Did I actually say any PHRASES pertaining to "success of the students", no. But thats what differentiates human being from computer. A computer looks at key phrases. A human being gives a THOUGHT to what is being SAID. So, a computer would say "well, there were no key phrases pertaining to success of the students" but a human being would say "the success of the students is the whole underlying context behind all this". And here is another difference between computer and a human being. A computer has pre-programmed phrases. So, even if the phrases don't actually fit into a context, the comptuer would use them anyway. Now, in this particular conversation, their response about "success of the students" wasn't exactly fitting. What would have been more fitting is a discussion as to whether or not I would be able to get prepared next time. So the fact that they even used that phrase to begin with shows that they are a bunch of computers that are using pre-programmed phrases.

Another example of their computer-like behavior was what happened at the end. So I got reviews from students, vast majority of which were positive. So I pointed out to them a contrast between the positive student reviews, that were based on dozens of classes (we had 2 classes a week from August to December) and the reports from the observations of associate dean, that were based on only THREE classes (first one was positive, the next two were negative). So that shows that the last two classes that associate dean observed were just "bad days". Because both of those classes I made mistakes that took me long time to find but associate dean never pointed them out to me, I saw them all on my own.
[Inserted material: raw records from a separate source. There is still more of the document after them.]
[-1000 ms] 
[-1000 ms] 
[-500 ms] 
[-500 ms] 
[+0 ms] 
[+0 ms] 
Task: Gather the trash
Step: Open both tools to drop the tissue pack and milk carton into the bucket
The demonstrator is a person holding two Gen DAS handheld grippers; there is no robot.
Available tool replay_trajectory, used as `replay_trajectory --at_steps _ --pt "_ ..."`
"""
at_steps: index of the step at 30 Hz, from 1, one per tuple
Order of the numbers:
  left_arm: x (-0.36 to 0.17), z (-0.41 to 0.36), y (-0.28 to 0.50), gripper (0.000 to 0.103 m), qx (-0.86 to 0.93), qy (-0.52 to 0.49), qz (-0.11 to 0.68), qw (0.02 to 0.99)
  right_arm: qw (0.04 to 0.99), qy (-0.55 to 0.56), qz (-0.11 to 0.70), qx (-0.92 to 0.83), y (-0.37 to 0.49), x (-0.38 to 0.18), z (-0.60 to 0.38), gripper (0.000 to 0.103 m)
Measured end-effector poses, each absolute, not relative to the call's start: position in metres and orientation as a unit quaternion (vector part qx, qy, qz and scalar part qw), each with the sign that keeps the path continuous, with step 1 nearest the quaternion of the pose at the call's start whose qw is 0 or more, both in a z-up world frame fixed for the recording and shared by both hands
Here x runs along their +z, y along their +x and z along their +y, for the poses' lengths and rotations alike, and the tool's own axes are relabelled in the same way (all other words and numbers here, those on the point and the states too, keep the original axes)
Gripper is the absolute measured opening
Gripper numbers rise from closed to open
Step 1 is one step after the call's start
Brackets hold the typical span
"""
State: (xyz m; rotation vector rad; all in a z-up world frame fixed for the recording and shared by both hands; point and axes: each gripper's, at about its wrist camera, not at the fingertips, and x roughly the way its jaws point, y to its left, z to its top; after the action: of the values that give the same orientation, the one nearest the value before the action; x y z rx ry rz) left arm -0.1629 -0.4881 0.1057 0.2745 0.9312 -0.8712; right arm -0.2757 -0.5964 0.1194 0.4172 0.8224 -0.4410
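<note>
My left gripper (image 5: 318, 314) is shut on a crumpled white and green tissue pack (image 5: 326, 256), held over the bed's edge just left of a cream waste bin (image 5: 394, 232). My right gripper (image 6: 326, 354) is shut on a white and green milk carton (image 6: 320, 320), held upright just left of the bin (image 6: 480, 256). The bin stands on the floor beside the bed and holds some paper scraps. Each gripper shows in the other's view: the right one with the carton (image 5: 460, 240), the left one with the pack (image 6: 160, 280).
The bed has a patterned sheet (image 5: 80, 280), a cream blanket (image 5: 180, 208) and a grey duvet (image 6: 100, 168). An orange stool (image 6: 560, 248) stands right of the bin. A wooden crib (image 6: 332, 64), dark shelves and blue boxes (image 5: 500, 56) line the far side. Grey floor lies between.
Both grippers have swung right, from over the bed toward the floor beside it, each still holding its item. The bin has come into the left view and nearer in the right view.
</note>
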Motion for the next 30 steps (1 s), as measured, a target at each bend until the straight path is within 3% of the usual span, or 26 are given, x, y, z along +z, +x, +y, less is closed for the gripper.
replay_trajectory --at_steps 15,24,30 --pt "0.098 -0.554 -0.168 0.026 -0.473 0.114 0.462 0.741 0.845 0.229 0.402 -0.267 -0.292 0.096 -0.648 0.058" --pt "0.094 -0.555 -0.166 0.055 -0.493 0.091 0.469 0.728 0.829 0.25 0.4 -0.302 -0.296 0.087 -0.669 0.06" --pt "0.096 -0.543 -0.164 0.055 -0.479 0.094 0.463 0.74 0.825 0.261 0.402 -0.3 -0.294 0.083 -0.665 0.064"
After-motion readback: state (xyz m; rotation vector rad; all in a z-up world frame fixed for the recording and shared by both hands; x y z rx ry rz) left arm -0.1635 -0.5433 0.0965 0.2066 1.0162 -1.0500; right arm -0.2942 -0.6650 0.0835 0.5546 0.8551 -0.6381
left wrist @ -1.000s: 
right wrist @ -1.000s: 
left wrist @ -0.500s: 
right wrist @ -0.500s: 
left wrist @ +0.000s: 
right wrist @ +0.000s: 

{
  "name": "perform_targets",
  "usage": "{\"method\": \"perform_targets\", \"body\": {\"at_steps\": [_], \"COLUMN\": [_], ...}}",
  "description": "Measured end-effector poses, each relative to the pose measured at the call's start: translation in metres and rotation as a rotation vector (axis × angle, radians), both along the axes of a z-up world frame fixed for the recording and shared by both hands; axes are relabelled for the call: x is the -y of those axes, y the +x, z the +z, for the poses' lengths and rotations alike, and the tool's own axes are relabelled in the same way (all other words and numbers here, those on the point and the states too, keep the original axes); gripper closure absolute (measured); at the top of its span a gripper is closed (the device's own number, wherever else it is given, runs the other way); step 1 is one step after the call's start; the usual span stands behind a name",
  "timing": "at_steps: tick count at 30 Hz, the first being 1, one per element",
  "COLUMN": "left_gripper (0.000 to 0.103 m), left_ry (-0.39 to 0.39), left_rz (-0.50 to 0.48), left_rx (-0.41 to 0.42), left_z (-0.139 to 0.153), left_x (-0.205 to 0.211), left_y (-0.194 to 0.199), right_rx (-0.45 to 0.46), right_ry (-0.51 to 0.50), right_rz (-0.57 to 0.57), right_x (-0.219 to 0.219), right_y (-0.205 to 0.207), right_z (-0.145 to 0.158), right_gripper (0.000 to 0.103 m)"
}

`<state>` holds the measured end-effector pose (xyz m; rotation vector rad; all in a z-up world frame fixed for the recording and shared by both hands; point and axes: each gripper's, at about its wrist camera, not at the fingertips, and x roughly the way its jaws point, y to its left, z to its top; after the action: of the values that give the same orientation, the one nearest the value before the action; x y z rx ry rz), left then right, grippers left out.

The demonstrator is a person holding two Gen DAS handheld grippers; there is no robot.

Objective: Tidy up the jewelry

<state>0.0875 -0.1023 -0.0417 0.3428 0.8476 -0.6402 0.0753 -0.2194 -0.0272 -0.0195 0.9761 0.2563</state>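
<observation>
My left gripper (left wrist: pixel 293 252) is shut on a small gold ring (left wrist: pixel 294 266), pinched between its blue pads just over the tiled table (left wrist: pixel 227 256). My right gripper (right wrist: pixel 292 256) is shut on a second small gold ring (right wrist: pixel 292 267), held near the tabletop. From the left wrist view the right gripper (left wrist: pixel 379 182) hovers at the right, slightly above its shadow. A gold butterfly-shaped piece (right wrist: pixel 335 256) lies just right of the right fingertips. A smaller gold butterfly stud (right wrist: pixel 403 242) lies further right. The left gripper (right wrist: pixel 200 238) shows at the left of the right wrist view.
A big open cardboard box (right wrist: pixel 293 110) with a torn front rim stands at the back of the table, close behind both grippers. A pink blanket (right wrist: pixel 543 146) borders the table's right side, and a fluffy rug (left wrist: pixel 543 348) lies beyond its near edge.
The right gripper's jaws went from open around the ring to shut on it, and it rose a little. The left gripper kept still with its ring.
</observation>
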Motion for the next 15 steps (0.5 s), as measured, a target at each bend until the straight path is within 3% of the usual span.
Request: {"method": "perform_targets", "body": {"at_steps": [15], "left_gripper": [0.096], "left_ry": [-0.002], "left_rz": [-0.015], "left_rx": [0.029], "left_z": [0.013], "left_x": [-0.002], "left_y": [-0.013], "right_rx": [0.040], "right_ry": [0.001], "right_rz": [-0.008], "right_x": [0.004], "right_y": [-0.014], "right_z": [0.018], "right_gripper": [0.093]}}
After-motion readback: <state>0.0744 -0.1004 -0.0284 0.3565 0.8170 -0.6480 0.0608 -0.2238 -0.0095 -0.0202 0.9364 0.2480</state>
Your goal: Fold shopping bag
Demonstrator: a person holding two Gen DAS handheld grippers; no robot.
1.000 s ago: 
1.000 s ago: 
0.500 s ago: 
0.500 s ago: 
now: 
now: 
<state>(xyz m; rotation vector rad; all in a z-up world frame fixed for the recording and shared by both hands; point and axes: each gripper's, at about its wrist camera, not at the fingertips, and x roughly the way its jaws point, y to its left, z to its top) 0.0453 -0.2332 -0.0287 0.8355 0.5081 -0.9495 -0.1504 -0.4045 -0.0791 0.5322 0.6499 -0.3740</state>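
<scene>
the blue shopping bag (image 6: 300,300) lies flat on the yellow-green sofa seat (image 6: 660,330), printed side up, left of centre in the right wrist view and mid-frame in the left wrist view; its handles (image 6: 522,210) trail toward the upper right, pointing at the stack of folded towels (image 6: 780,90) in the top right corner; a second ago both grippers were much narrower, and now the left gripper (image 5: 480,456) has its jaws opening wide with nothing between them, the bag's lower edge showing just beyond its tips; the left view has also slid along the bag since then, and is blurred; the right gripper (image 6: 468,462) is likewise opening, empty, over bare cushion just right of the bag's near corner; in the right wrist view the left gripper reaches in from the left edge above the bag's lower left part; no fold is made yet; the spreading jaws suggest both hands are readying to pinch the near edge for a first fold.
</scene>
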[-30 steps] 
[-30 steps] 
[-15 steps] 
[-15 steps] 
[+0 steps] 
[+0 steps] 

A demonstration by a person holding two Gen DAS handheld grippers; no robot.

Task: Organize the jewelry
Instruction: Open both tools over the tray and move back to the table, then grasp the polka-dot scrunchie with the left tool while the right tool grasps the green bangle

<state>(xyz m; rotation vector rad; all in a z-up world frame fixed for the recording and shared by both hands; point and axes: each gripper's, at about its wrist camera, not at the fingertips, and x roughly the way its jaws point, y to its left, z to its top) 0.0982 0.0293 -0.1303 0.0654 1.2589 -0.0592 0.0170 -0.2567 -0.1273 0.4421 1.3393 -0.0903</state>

This means that the presence of associate deal was just a coincidence. Now, I myself, based on my own standards, think that both of those classes went horribly. And if the rest of the classes would have wnt that way, there is no way I would have gotten such good reviews. So the fact that I got good reviews shows that I just "had bad days" at the time he observed me.

Now, back to the computer analogy. Their response to that email was "your thoughts had been considered". Well, have they considered my thoughts? No they haven't! So the line "your thoughts have been considered" sounds like a pre-programmed line a computer would give. Well, I knew it won't get me anywhere, but I responded to them anyway. What I wrote was "I am not trying to communicate my thoughts for the sake of thoughts, I am trying to get you to give me a class to teach". Their response was that the decision to take me away from teaching "was done with careful consideration" so they are not changing their mind about it. Well, how could they have had "careful consideration" when they didn't have complete information yet. Fact is: they made their decision BEFORE students wrote their evaluations! So they could have had the most careful consideration in the world. but it would still pertain to THREE days, not dozens of days! But again, think of a computer. A computer can have a pre-programmed line about "careful consideration", and it would keep spewing that line. In fact, "careful consideration" is often part of the pre-written rejection letter that is being sent in carbon copies to everyone.

Well, except that in my case they were NOT sending me a pre-written carbon copy of a rejection letter. Instead, they were actually RESPONDING to what I wrote. So ask yourself this question. How come a RESPONSE to what I wrote sound so similar to a PRE-WRITTEN letter? The answer is that they are a bunch of robots, so thats all they can do.